Cycle Time as a North Star

There is one number I watch more closely than almost any other when a new Mercury implementation goes live: average submission-to-bind cycle time.

It sounds operational, and it is. But cycle time is also the cleanest proxy I know for whether a core system is actually working for the underwriters who live in it every day. If submissions are piling up, if producers are chasing quotes by phone, if the same risk is being re-entered into three different tools before it gets to a decision -- the cycle time number tells you before anything else does.

When we designed the Mercury Policy and Claims Administration System, we did not approach underwriting workflow as a series of isolated screens. We approached it as a single, configurable pipeline: submission comes in, the rating engine calculates the premium against the filed plan, third-party data calls fire through the API layer without the underwriter leaving the screen, and the work item lands on the right queue with the context already attached.

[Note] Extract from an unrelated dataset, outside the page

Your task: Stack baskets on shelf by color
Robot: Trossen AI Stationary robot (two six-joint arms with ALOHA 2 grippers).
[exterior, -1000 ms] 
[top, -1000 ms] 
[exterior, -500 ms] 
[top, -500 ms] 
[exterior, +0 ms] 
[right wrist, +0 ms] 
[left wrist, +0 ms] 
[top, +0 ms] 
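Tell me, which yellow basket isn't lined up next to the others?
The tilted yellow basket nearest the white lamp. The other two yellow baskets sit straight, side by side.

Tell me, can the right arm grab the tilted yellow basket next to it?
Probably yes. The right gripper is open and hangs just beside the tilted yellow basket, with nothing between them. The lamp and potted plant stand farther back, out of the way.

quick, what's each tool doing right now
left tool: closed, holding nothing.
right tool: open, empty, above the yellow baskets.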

That sounds like a small architectural decision. It is not. It is the difference between an underwriter deciding on a risk in fifteen minutes and an underwriter chasing information across tabs for two hours before the real judgment work even begins.

Our clients who use Mercury's configurable workflow have told us about hours reclaimed per underwriter per week. I trust that number more than I trust a marketing promise, because it comes from people watching their queues shrink in real time. But the more important reclaimed asset is attention. Experienced underwriters have judgment that no platform replaces. What the platform can do is clear away the noise so that judgment gets applied to the risks that actually need it.

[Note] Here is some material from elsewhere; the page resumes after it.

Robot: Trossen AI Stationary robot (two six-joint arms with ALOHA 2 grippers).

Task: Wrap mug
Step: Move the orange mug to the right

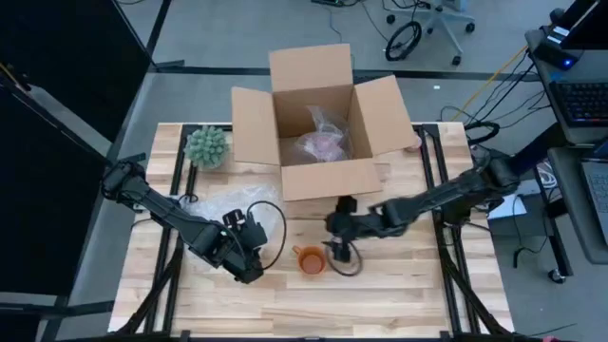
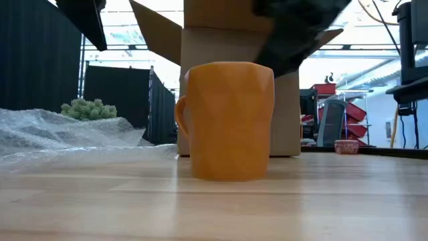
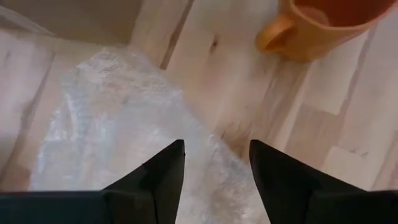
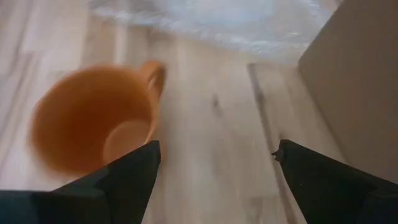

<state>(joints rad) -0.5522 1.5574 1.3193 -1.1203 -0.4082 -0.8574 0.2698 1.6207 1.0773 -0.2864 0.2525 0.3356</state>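
The faceted orange ceramic mug (image 1: 310, 258) is standing upright on the pale wooden table (image 1: 399, 294), mouth up, handle pointing toward the crinkled clear bubble wrap sheet (image 1: 228, 204). The right gripper (image 1: 334, 249) is hovering just beside it, fingers spread and empty. The left gripper (image 1: 255, 249), also parted and empty, is sitting over the wrap's edge, 1 short reach from the mug.

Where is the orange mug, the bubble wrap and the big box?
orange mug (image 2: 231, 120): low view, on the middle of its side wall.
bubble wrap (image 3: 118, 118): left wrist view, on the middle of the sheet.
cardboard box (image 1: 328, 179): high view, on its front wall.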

The same principle applies to our MGA clients running multi-carrier programs. A producer submitting a risk to an MGA does not want to know which carriers get the submission, in what order, through which secondary portal. They want quotes back quickly. Mercury's multi-carrier quoting takes one submission and runs it against participating carriers through the API layer, then surfaces comparable quotes in a single screen. The rekey is gone, and with it the largest single contributor to cycle time in that distribution channel.

None of this is magic. It is deliberate architecture, applied to a problem the industry has been working on for decades. What I think the Mercury Platform gets right is refusing to treat underwriting cycle time as a downstream byproduct of other choices. It is a design goal, and every feature we ship gets measured against it.

If you are evaluating a core system and you are not already tracking cycle time by line, by underwriter, and by producer, that is where I would start. You cannot shorten what you do not measure. And once you are measuring it, the conversation about what a modern platform actually has to deliver becomes a lot more concrete.

-- Sean Pitcher, CEO, Quick Silver Systems, Inc.